* [Provided information]:
________________________________________
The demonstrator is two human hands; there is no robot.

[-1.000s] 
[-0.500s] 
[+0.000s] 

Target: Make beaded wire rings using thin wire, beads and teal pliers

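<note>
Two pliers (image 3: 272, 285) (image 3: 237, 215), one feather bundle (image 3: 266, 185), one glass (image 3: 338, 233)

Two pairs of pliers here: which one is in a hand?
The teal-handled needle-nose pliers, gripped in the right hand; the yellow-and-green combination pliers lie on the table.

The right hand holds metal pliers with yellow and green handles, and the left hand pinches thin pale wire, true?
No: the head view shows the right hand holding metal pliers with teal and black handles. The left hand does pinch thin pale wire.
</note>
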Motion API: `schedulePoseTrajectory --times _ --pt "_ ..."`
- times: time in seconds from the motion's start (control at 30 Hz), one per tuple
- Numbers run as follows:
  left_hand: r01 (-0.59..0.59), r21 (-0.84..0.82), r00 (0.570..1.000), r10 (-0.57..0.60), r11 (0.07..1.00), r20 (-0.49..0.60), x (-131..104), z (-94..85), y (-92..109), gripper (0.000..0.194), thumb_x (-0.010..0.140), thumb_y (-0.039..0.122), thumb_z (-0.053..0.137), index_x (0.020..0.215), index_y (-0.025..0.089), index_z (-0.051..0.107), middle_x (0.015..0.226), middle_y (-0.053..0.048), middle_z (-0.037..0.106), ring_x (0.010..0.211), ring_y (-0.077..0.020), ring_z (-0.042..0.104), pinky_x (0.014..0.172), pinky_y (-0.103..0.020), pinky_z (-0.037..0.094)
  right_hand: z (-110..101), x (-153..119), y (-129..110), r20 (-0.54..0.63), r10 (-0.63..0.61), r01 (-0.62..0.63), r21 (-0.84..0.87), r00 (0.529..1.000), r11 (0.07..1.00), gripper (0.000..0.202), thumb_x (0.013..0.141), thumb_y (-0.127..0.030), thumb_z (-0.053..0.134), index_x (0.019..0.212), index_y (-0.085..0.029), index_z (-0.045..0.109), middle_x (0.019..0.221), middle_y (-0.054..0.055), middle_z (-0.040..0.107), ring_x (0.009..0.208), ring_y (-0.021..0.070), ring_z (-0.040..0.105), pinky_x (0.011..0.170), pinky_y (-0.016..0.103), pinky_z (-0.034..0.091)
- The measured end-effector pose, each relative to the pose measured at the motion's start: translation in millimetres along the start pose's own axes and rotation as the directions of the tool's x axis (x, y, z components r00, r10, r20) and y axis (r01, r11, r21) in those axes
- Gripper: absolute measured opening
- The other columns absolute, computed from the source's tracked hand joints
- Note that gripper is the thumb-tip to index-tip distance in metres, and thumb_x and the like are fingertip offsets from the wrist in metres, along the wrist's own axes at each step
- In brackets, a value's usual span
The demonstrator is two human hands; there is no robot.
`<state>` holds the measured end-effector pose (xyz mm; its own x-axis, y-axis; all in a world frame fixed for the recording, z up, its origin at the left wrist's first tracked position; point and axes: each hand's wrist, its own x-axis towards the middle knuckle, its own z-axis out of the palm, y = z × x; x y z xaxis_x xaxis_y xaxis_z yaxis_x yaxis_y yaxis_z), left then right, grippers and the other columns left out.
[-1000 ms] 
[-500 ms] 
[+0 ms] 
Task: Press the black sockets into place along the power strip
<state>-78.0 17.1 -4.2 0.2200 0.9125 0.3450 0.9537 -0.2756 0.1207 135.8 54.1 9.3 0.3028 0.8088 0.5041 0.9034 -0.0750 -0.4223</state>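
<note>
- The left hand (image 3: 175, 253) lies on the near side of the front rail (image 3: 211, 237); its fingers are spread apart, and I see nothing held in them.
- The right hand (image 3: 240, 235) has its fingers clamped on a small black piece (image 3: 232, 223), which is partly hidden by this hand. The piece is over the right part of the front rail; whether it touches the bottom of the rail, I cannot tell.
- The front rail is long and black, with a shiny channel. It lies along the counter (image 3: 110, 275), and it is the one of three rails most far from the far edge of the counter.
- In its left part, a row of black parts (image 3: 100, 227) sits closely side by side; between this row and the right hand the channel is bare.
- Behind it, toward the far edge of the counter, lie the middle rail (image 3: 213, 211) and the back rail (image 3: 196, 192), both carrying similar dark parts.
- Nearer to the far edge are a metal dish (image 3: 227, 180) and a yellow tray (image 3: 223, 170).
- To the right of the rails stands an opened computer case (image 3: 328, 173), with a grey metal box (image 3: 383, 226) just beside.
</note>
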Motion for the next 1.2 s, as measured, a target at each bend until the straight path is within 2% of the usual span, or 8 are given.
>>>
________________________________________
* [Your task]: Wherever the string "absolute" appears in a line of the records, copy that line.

* [Response to this exercise]:
- Gripper: absolute measured opening
- The other columns absolute, computed from the source's tracked hand joints

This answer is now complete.